I have tried to plot graph of lines and I got area from |x|=1 and |y|=1. but what about line |x+y|=1???
Confused and need to clarify the concepts?

Source: GMAT Tutor Question bank

See the attached figure.

Now |x|=1 will give two straight lines perpendicular to x-axis crossing x at 1 and the other at -1.
Similarly |y|=1 will give two straight lines perpendicular to y-axis crossing y at 1 and the other at -1.

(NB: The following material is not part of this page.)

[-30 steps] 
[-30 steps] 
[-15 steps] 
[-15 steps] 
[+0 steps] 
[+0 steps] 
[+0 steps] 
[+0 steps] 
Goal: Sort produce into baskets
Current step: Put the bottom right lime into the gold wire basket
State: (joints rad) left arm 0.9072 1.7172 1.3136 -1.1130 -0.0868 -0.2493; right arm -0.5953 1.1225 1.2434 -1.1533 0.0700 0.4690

Thus |x|=1 and |y|=1 enclose a square of side 1-(-1)=2, so area of square = 2*2=4. (also shown by blue colour in graph).
So our area has to be less than or at the max equal to 4
. Eliminate E.

Draw lines |x+y|=1. The area which it excludes from 4 is shown by the star.
Now each square in the graph is 1*1, and |x|=1 and |y|=1 includes 4 such squares of area 1 each.=>184=1
But each of the $$\triangle$$ shown by the two stars are equal to half of the square 1*1. Thus, area of two triangles combined is equal to that of one square of 1*1 or 1.
Area, therefore, covered by |x|=1, |y|=1, and |x+y|=1 is 4-1=3.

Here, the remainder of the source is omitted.